The manchineel, or beach apple, is a flowering tree found throughout Florida, the Caribbean, the Bahamas, Mexico, and parts of Central and South America. The tree mainly grows in brackish waters of mangroves and swamps along the coast. The manchineel tree is instrumental in preventing erosion by stabilizing the sand with its roots and offering a natural windbreak. However, should you come across a manchineel tree on the beach – stay far away. It is among the world’s most poisonous trees. The sap from the tree is highly toxic and can seep from the stem, branches, leaves and fruits. Although the manchineel gets its name from the Spanish “little apple,” for the apple-like fruits that it bears, it is absolutely not edible. In fact, in Spain, it’s colloquially referred to as manzanilla de la muerte, or “little apple of death.” Rumor has it that the manchineel tree is what killed the explorer Juan Ponce de Leon in 1521 on his second trip to Florida. He was allegedly struck by an arrow that had been dipped into the poisonous sap, dying shortly thereafter.

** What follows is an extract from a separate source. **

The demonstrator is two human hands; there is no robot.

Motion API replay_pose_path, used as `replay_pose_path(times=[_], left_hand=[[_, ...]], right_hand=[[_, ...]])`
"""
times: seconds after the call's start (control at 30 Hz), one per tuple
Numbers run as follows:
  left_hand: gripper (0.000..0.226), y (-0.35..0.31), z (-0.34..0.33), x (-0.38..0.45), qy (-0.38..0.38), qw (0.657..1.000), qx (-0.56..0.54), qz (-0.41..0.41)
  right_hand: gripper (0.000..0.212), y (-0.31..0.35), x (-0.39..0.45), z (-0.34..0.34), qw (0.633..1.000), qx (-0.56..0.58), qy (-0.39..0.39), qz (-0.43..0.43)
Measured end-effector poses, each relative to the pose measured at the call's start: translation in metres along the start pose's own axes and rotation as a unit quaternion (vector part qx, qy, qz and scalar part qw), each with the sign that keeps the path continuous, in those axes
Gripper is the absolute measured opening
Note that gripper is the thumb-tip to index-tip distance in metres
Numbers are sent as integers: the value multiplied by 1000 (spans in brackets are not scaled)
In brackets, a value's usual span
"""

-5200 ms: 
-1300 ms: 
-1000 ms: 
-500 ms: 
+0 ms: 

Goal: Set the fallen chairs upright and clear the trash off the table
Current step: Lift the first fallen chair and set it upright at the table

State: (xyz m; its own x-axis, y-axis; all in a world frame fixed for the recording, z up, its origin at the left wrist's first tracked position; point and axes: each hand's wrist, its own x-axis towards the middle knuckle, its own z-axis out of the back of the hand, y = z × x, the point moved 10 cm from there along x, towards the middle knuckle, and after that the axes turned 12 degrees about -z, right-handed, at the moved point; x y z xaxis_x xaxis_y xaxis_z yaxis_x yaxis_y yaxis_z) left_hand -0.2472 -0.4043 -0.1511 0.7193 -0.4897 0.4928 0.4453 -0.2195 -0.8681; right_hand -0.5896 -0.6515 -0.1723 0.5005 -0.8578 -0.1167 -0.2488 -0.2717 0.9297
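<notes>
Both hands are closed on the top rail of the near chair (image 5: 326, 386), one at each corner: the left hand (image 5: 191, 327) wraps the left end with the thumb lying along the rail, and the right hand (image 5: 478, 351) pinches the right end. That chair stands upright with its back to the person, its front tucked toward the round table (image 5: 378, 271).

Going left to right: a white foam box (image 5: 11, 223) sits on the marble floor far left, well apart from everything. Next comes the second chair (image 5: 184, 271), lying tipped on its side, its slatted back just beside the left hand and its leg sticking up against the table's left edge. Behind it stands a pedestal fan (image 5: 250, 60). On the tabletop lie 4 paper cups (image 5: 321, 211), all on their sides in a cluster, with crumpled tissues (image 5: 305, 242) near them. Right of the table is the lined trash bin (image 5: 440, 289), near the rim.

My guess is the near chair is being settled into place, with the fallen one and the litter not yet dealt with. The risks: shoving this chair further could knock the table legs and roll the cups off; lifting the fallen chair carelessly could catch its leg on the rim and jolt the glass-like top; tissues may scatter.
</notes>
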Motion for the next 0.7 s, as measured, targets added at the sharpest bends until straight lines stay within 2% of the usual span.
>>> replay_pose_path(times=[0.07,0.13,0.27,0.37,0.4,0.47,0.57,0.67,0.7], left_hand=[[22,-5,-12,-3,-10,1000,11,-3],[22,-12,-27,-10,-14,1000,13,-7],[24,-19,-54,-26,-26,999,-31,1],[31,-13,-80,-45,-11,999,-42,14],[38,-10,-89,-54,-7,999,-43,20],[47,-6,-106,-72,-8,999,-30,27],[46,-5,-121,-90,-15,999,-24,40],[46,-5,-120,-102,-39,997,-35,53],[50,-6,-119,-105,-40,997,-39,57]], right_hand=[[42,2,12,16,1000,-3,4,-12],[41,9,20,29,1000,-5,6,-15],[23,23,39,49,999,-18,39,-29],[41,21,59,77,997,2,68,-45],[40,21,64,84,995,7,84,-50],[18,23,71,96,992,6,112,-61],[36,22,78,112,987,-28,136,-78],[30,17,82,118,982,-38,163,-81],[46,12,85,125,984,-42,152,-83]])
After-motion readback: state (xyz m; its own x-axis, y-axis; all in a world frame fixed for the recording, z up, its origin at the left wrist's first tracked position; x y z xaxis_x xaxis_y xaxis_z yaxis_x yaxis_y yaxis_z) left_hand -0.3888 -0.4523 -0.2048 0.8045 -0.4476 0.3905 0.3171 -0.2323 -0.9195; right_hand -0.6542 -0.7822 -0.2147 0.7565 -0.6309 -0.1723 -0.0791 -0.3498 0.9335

Manchineels may grow up to 50 feet tall. The trees have a red-grey bark, 2 to 4-inch green shiny leaves, and bear little green flowers that give way to a fruit that looks similar to a small green apple. The milky white sap, or latex, is the most toxic part of the tree and is found in every part. It is said that even standing close to the tree puts one in danger, as the sap may drip from the leaves or branches. Of course, touching the tree, eating the fruit, or coming into contact with the bark is extremely dangerous. Those who are exposed to the toxins may experience burning, itching, and allergic reactions including swelling of the throat, eyes, and mouth, as well as blistering. Blistering of the skin has been reported by those were touched by just a small drop of sap from a nearby tree. Ocular injuries have been reported in areas where smoke from burning trees was present. Those who have mistakenly eaten the fruit and lived to tell the tale describe the manchineel as pleasantly sweet at first, followed by a peppery, burning sensation and tightening of the throat.
Scientists are unclear on the exact makeup of the tree’s toxins, although it does contain phorbol, which is a highly water-soluble skin irritant. This explains the increased risk of exposure due to rain, as phorbol components dissolve easily into raindrops and can be spread to anything nearby. Even cars parked under the tree are at risk of being corroded by the dangerously strong toxic sap.
In many parts of the world, the trees are identified with warning signs. Some are marked with a red X or a red band, while others have more specific signage posted. On the island of Bonaire, the trees are unmarked, so visitors must be vigilant.
Although the plant is extremely toxic, it is nonetheless used for timber in the Caribbean. The sap is removed by drying cut branches in the sun. It is also reported that gum made from the tree bark can be used as a treatment for edema, an abnormal retention of fluid under the skin. Dried fruits of the tree have also been used as a diuretic. The tree is as toxic to most animals as it is to humans, but there is one species of iguana, the black spine iguana, which is known to live among the branches of the tree and even eat the fruit.
History: Most stories of run-ins with the manchineel come from literature and novels, which tell tales of exploration, pirates, being shipwrecked, and washed ashore on a secluded island, only to find the manchineel as the sole source of fruit. The manchineel and its toxic effects make for a dramatic story. Almost immediately after its discovery, the manchineel was appearing in opera, novels, and dramas. In the 1865 German opera L’Africane, the heroine commits suicide by lying under a manchineel and inhaling the fumes of the tree. Both the Calusa, native peoples of the southwest coast of Florida, and the Caribs were known to use the sap of the manchineel tree in warfare. The latter group used the leaves to poison the water supply of their enemies.
The manchineel is currently on the endangered species list in Florida. For visitors who are looking for one, it is most common in the coastal mangrove forests of Flamingo in the Everglades National Park, and can be found in clusters on some of the smaller key islands, such as Key Largo and Elliot Key.